I love flyfishing and tying, but I don't limit myself to any type of fishing. I'll use spinning gear, bait, lures, synthetics, fur, feathers, bobbers, I don't care. It's all good.  Even better if the kids are with.


----------



## Padre (Jul 29, 2016)

Welcome aboard


----------



## Guest (Mar 6, 2019)

Welcome aboard! Follow my X-Caliber 171 build thread here on microskiff and let me know if it interests you. I hope to have molds done by this next winter/spring amd would love to get you in one!


----------



## Guest (Mar 6, 2019)

Here is a link.
https://www.microskiff.com/threads/x-caliber-171-skiff.59056/


----------



## sss (Nov 8, 2018)

Thank you guys!
Headed there now BB


----------



## Sublime (Oct 9, 2015)

Welcome. My son is moving to the Covington / Lacombe area. I hope to visit him when I get my skiff built and I am even planning on building him one.


----------



## efi2712micro (Sep 17, 2015)

Welcome ... this is an awesome part of the country I don’t visit enough even though I live in Houston and have offices there.
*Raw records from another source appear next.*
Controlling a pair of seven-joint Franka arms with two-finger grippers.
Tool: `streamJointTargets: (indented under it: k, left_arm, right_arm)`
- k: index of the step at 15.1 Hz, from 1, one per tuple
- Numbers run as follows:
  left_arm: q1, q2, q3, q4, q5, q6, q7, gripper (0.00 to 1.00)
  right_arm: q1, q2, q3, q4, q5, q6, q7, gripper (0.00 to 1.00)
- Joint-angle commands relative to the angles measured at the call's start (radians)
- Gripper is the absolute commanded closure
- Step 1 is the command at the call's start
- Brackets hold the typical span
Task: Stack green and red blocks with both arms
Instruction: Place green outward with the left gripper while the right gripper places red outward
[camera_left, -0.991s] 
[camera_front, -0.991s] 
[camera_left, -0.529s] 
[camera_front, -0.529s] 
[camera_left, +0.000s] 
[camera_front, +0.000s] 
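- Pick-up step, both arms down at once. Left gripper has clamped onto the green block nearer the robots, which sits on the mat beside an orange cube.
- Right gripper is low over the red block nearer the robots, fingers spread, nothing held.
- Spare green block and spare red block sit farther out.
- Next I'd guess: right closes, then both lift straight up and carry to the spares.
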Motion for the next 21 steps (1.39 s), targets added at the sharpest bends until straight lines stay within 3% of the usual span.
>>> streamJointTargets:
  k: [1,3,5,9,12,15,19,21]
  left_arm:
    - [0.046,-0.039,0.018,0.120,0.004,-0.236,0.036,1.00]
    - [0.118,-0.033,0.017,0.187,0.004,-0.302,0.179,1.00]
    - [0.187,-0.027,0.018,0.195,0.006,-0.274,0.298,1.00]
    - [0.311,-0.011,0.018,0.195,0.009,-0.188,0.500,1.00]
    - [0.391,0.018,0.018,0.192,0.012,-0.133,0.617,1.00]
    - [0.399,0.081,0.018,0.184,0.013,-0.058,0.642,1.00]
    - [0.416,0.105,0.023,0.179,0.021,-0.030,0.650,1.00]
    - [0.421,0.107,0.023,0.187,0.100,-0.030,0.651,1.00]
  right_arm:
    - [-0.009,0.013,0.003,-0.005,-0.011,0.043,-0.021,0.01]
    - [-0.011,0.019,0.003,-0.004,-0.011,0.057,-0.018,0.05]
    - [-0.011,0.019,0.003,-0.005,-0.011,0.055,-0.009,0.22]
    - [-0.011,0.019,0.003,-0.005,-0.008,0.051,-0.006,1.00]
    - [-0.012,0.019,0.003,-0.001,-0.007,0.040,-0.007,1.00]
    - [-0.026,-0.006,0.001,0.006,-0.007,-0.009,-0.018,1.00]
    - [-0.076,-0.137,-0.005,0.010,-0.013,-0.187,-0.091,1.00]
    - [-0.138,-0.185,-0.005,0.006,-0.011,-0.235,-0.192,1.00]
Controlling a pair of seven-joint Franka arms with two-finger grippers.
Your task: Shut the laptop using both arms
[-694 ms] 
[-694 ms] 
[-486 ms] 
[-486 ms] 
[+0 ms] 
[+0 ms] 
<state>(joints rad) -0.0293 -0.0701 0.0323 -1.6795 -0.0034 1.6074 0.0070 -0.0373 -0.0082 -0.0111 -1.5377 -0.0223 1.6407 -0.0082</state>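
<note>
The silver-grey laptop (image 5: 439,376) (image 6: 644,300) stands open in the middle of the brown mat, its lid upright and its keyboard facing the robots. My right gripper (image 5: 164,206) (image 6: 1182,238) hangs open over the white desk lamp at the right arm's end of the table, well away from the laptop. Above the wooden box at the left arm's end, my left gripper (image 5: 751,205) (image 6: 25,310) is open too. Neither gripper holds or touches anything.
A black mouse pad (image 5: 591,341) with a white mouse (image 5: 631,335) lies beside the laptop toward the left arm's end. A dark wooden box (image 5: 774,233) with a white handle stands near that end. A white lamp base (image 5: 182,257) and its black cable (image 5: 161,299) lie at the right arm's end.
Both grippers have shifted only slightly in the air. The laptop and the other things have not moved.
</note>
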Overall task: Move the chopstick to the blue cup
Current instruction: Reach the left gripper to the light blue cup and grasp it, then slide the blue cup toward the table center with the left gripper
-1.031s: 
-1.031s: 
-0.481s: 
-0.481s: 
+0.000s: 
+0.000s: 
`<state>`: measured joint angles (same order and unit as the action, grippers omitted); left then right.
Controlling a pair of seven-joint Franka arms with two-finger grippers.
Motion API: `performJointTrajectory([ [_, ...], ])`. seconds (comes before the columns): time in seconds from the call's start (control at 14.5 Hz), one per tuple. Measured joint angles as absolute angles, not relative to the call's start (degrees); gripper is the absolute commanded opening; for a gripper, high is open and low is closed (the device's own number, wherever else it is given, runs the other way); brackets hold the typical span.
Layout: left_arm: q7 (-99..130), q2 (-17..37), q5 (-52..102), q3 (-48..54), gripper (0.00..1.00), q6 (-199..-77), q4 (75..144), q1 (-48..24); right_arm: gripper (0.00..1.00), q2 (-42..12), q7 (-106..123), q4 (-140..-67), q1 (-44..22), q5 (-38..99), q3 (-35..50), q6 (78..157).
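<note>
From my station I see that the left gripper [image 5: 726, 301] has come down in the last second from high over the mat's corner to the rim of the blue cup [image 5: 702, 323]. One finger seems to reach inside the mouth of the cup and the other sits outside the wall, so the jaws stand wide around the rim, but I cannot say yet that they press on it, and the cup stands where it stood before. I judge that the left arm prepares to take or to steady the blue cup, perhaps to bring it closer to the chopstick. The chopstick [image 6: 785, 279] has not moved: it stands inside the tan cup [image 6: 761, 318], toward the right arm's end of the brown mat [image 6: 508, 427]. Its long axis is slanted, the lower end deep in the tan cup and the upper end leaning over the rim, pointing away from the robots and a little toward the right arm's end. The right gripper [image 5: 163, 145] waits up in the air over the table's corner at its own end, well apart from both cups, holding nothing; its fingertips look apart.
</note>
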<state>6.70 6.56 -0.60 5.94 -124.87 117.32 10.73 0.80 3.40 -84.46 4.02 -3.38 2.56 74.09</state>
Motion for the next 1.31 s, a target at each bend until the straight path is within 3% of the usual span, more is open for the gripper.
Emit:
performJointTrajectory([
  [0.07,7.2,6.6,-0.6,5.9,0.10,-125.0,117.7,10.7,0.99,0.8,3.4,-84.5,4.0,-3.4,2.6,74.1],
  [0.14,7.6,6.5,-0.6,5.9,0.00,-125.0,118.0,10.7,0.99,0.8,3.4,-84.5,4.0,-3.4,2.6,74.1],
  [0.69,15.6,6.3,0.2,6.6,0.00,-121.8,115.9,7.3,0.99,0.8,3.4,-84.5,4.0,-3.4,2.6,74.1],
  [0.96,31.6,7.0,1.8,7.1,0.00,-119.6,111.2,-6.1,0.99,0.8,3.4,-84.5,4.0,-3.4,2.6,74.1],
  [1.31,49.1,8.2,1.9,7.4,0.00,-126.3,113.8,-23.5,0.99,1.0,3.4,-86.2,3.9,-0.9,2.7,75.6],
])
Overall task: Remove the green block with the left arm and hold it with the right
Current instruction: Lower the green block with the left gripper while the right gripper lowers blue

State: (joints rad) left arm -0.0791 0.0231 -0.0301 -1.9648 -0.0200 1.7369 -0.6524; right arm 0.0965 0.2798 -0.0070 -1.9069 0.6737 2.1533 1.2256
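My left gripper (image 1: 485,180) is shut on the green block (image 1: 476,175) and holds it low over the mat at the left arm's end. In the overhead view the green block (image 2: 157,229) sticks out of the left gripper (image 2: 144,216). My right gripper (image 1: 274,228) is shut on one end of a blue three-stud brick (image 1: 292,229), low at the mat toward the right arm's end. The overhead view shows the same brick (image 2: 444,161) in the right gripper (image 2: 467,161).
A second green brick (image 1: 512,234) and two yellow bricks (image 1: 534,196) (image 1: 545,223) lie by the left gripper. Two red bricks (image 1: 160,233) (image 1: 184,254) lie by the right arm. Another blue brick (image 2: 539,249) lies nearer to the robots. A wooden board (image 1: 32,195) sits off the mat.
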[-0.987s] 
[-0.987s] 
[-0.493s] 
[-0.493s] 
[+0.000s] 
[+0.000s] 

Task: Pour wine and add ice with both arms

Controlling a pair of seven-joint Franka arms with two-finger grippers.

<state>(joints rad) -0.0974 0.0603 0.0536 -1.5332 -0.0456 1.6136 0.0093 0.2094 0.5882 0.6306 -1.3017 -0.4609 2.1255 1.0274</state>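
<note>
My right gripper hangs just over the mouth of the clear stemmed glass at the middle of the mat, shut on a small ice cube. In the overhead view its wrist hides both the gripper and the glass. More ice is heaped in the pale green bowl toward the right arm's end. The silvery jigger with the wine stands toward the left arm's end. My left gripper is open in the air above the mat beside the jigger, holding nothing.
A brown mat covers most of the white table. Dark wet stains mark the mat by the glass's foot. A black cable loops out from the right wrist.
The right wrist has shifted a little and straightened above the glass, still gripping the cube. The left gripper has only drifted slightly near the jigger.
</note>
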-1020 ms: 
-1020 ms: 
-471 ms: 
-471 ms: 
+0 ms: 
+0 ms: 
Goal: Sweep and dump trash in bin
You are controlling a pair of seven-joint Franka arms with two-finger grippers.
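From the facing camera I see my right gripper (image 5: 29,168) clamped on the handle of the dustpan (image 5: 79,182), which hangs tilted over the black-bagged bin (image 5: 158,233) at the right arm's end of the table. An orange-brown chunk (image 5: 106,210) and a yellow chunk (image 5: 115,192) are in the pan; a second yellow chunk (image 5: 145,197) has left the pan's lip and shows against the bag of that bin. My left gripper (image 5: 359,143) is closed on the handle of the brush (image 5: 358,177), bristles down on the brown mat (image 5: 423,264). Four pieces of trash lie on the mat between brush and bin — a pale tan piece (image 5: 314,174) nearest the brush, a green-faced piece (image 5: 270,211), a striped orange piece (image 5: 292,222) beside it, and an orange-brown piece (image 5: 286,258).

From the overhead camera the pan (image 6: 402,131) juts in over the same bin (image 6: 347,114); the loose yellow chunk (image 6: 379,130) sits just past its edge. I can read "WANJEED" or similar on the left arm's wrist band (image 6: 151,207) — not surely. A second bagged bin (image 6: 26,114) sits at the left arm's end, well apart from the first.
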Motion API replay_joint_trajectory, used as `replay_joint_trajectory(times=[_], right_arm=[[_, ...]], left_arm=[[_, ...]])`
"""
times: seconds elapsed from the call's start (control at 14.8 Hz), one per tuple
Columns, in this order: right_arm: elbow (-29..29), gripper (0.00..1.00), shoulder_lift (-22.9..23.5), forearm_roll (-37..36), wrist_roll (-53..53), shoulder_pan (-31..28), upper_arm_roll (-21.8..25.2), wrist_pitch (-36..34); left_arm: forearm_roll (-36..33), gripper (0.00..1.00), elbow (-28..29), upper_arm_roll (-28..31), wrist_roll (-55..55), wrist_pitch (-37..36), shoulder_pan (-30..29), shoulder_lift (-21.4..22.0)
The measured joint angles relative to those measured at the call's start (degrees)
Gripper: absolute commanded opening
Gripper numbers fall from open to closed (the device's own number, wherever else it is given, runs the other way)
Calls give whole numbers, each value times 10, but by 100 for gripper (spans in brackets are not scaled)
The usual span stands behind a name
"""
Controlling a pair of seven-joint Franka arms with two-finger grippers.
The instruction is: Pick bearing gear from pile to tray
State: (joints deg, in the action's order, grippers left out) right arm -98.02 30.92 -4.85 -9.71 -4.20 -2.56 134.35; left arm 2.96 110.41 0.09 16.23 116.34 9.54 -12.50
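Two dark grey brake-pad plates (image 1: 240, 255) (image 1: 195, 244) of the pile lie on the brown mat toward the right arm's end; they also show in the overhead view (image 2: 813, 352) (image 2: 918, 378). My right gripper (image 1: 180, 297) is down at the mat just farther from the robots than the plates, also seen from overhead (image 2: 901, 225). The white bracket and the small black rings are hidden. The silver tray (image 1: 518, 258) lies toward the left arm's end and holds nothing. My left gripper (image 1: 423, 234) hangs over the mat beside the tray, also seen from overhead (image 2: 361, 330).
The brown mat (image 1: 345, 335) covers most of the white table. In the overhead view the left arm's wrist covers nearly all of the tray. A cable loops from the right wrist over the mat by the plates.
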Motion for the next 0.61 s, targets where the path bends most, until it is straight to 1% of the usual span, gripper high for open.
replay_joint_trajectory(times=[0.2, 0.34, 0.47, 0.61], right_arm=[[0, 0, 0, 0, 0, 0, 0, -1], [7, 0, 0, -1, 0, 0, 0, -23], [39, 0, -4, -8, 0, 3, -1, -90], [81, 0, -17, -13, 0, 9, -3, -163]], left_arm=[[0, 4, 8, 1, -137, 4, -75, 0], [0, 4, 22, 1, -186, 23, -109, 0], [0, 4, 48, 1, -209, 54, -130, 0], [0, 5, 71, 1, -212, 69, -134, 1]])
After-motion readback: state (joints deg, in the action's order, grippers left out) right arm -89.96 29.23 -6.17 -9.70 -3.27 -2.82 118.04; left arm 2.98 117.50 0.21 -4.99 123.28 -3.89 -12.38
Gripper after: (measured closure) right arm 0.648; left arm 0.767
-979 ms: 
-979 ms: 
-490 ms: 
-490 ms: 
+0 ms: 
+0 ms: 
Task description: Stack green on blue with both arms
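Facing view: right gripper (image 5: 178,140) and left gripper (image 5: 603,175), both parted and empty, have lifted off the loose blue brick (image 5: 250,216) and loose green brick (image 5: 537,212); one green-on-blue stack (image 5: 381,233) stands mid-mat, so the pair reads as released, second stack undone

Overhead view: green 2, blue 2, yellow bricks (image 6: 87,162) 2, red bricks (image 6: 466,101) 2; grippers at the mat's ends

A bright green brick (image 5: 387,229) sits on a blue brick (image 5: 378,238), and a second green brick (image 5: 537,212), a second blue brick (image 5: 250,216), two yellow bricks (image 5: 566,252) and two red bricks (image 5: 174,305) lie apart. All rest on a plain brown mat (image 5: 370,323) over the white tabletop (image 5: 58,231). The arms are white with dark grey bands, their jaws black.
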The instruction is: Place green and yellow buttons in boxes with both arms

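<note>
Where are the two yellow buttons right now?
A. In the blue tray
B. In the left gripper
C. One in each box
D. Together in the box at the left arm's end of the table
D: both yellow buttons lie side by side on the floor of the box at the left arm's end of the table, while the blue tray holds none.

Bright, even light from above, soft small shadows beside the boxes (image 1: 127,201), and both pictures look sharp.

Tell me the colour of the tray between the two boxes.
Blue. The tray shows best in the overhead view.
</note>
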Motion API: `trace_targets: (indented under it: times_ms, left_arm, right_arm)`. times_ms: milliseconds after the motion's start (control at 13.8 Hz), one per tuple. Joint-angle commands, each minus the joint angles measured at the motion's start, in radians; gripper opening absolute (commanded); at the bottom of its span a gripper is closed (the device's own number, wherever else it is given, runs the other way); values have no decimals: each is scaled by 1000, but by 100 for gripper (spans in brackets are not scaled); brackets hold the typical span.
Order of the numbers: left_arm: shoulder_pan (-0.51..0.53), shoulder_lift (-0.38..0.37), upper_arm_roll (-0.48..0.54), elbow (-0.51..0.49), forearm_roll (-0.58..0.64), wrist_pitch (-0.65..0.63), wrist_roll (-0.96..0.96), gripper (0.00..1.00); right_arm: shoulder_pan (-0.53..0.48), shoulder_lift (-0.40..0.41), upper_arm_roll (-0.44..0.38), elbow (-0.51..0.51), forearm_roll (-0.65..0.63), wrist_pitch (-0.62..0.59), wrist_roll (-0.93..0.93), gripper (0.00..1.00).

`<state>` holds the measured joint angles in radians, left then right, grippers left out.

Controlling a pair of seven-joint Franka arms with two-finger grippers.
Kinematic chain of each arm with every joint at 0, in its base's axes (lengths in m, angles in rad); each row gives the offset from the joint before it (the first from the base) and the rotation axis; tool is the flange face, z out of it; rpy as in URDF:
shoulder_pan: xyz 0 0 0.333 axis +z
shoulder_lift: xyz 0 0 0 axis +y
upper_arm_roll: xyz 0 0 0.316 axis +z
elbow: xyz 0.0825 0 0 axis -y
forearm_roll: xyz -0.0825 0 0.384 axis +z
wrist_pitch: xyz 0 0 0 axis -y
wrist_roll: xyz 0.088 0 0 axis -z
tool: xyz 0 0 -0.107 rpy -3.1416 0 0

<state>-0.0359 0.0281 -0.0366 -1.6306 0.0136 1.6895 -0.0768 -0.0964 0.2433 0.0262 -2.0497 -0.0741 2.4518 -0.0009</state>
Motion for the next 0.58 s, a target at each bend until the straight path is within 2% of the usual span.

Enjoy and hopefully get to meet you somewhere at a boat launch


----------



## jmrodandgun (Sep 20, 2013)

sss said:


> Cocodrie, Fourchon, Pointe Aux Chene


Those are my stomping grounds. Don't get all hung up on trying to get a super shallow drafting skiff. Get something with moderate power. Being able to cross some of the bigger stuff will save you a bunch of driving time.


----------



## efi2712micro (Sep 17, 2015)

jmrodandgun said:


> Those are my stomping grounds. Don't get all hung up on trying to get a super shallow drafting skiff. Get something with moderate power. Being able to cross some of the bigger stuff will save you a bunch of driving time.


BTV all the way


----------



## sss (Nov 8, 2018)

Thanks for chiming in guys. Would be good to meet some of you, make some friends, maybe shorten my learning curve around here.
BTV?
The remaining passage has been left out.